The copy must match the data word for word and contain no pictures.
═════ DATASET EXTRACT
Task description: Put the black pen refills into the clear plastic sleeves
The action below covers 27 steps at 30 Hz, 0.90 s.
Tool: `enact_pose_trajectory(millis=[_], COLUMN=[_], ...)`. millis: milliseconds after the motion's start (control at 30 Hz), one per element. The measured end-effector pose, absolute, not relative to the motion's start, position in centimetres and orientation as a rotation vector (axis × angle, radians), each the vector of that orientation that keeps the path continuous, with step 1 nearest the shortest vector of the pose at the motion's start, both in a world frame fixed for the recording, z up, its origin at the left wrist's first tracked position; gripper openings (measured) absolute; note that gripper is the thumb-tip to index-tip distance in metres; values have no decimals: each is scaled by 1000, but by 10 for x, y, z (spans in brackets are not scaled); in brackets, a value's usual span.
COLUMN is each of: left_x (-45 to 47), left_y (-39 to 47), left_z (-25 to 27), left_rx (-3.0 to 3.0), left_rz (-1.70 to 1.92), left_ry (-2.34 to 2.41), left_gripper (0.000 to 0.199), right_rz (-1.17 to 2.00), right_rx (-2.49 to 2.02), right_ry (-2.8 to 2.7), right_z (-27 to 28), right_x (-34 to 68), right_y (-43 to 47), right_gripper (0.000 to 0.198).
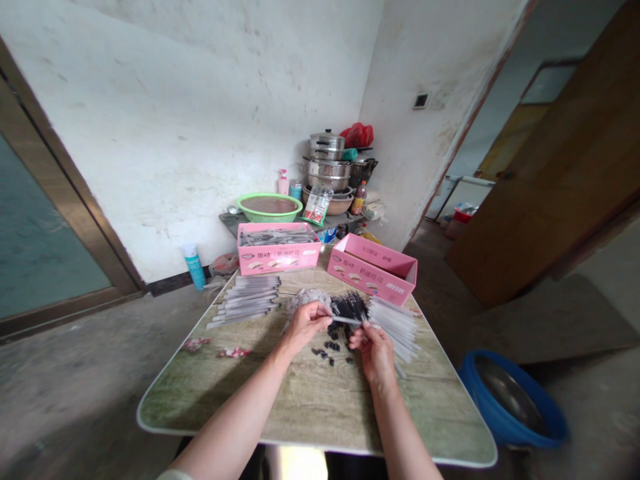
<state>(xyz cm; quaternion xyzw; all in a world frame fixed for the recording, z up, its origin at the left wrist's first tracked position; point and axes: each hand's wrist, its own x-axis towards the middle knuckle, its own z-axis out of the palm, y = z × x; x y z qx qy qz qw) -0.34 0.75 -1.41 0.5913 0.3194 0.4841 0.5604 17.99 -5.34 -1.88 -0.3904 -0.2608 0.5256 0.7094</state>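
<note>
Between my hands lies a slim greyish tube (347, 321), held roughly level above the table. My left hand (309, 325) pinches its left end, and the fingertips of my right hand (375, 350) close on its right end. Just behind it is a heap of thin black pieces (350, 305). Small black caps or blocks (332, 346) lie scattered below. A whitish, loose pile (306, 301) sits behind my left hand. Translucent tubes (395, 327) are spread beside my right hand, and more slim grey tubes (250, 298) lie in rows at the left.
At the table's (300, 413) far side stand a pink box (280, 260) full of grey tubes and another pink box (373, 270). Behind are a green basin (270, 208) and stacked steel pots (327, 167). A blue tub (515, 400) is on the floor at right.
</note>
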Motion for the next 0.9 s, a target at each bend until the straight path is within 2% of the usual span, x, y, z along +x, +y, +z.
enact_pose_trajectory(millis=[67,167,267,433,533,633,733,900], left_x=[-3,-4,-5,-4,-4,-5,-5,-4], left_y=[7,7,7,7,7,8,10,10], left_z=[-14,-15,-17,-14,-12,-14,-18,-20], left_rx=[1385,1432,1515,1457,1408,1486,1593,1502], left_rz=[1154,1141,1109,1158,1213,1206,1139,1145], left_ry=[730,839,909,782,753,897,969,838], left_gripper=[40,32,39,27,44,30,39,25], right_rz=[1162,1161,1164,1162,1158,1163,1163,1154], right_rx=[-868,-868,-876,-874,-868,-866,-880,-889], right_ry=[-581,-586,-583,-585,-582,-585,-586,-590], right_z=[-19,-19,-18,-17,-18,-18,-17,-16], right_x=[180,180,179,179,179,179,179,179], right_y=[-53,-53,-53,-54,-54,-54,-54,-54], right_gripper=[31,31,33,33,33,33,34,35])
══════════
* [THE COMPLETED TASK]
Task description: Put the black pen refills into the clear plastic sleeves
The action below covers 27 steps at 30 Hz, 0.90 s.
Tool: `enact_pose_trajectory(millis=[_], COLUMN=[_], ...)`. millis: milliseconds after the motion's start (control at 30 Hz), one per element. The measured end-effector pose, absolute, not relative to the motion's start, position in centimetres and orientation as a rotation vector (axis × angle, radians), each the vector of that orientation that keeps the path continuous, with step 1 nearest the shortest vector of the pose at the motion's start, both in a world frame fixed for the recording, z up, its origin at the left wrist's first tracked position; gripper openings (measured) absolute; note that gripper is the thumb-tip to index-tip distance in metres; values have no decimals: each is scaled by 1000, but by 10 for x, y, z (spans in brackets are not scaled); in brackets, a value's usual span.
COLUMN is each of: left_x (-45 to 47), left_y (-39 to 47), left_z (-25 to 27), left_rx (-3.0 to 3.0), left_rz (-1.70 to 1.92), left_ry (-2.34 to 2.41), left_gripper (0.000 to 0.199), right_rz (-1.17 to 2.00), right_rx (-2.49 to 2.02), right_ry (-2.8 to 2.7), right_z (-27 to 28), right_x (-34 to 68), right_y (-43 to 47), right_gripper (0.000 to 0.198).
<state>(xyz cm; quaternion xyzw; all in a world frame fixed for the recording, z up, its origin at the left wrist's first tracked position; point and axes: each hand's wrist, its own x-axis towards the middle knuckle, its own z-axis out of the palm, y = z × x; x y z qx qy qz qw) -0.34 0.75 -1.41 0.5913 0.3194 0.4841 0.5604 17.99 -5.34 -1.88 -0.3904 -0.2608 0.5256 0.7094</state>
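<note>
Between my hands lies a slim greyish tube (347, 321), held roughly level above the table. My left hand (309, 325) pinches its left end, and the fingertips of my right hand (375, 350) close on its right end. Just behind it is a heap of thin black pieces (350, 305). Small black caps or blocks (332, 346) lie scattered below. A whitish, loose pile (306, 301) sits behind my left hand. Translucent tubes (395, 327) are spread beside my right hand, and more slim grey tubes (250, 298) lie in rows at the left.
At the table's (300, 413) far side stand a pink box (280, 260) full of grey tubes and another pink box (373, 270). Behind are a green basin (270, 208) and stacked steel pots (327, 167). A blue tub (515, 400) is on the floor at right.
</note>
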Motion for the next 0.9 s, a target at each bend until the straight path is within 2% of the usual span, x, y, z along +x, +y, +z.
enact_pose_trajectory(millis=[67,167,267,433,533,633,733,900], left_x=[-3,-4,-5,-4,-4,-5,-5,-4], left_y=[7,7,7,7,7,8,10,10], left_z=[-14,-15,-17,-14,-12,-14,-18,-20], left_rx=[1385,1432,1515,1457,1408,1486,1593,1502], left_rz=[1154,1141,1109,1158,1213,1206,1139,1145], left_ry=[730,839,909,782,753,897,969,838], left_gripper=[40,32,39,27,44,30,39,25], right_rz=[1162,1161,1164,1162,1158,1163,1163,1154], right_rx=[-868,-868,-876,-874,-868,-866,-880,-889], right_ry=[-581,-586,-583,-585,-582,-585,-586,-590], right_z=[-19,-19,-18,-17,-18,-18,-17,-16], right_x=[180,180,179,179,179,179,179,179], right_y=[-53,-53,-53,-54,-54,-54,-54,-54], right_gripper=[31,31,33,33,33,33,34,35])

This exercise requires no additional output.